This question is similar to this one but I want to test whether the all-but-subgroup mean differs from overall group including the subgroup. This is DIFFERENT FROM THAT QUESTION in that the question at hand is if omitting the subgroup yields the same results (i.e. same mean) as including the subgroup (if that subgroup is influential).
You can see an illustration of how they differ at the end of this post in my example with the hair salon.
In my case I don't believe comparing subgroup vs. others is reasonable, as suggested in the other question.
This is because the sample size of the subgroup is much smaller (~5% of) than that of the rest, and I was wondering if omitting the subgroup yields the same results (i.e. same mean).
E.g.
ALL: All hair salons - 630 customers, mean = 2.5 (SD ~ 0.3)
SUBGROUP: Aveda - 30 customers, mean = 2 (sd ~ 0.3)
RESPONSE: Customer rating of salon from 1-10.
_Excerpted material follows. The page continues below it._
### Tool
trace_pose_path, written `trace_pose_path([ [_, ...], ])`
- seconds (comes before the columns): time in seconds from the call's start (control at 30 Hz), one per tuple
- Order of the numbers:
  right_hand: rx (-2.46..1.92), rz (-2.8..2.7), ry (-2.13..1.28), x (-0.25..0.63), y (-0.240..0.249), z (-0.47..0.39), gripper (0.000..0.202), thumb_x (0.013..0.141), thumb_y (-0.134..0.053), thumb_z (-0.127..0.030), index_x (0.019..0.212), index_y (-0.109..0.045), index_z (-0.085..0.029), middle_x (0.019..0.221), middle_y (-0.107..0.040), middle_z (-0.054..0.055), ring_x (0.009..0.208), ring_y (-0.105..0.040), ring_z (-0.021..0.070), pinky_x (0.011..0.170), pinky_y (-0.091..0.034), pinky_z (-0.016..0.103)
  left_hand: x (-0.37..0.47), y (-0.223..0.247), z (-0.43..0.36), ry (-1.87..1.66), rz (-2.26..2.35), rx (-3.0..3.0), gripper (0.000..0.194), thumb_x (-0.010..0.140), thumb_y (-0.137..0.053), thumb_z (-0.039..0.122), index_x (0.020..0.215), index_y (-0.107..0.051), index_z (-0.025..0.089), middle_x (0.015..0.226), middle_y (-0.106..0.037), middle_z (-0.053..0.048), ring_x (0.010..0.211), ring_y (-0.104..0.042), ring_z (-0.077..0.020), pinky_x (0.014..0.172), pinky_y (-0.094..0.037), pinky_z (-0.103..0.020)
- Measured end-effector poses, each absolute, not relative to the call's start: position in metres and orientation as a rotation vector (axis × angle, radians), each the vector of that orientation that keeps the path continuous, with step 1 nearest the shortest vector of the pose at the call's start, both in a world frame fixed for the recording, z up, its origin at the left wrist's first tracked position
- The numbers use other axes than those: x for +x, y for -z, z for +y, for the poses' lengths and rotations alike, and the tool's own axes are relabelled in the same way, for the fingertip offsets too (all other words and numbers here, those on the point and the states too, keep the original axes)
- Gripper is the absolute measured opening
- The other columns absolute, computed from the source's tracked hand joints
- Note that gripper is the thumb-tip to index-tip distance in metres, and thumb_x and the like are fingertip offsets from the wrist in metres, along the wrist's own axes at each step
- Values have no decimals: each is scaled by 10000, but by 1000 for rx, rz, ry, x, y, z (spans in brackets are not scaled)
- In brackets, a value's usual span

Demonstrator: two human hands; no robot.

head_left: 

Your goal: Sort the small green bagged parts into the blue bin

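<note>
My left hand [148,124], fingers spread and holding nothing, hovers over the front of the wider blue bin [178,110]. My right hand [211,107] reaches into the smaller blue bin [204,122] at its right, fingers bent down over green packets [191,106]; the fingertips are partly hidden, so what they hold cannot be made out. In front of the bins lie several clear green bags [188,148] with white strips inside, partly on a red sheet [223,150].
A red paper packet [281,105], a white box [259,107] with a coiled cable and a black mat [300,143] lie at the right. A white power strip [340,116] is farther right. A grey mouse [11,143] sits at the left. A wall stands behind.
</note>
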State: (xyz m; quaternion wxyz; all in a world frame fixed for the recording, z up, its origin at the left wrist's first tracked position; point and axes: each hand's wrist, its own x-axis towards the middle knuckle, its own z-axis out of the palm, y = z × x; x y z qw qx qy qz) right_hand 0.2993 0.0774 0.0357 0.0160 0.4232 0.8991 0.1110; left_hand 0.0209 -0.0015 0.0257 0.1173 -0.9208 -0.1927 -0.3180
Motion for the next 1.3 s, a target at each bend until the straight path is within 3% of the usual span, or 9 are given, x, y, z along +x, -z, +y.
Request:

The effect of including Aveda in the analysis is going to be very small (not practically - or statistically - significant, since the number of Aveda customers is very small compared to the rest).
However, when testing for the difference in mean ratings of Aveda vs. rest it's very likely going to be significant.
In this case, I want to test the effect of removing Aveda from the analysis (i.e. that removing it doesn't really make a difference)
Can I simply conduct a t-test comparing all vs. all-but-subgroup? Would it be a paired or unpaired t-test? (since obs's are not independent but they're not measured twice at different time points in the same subject)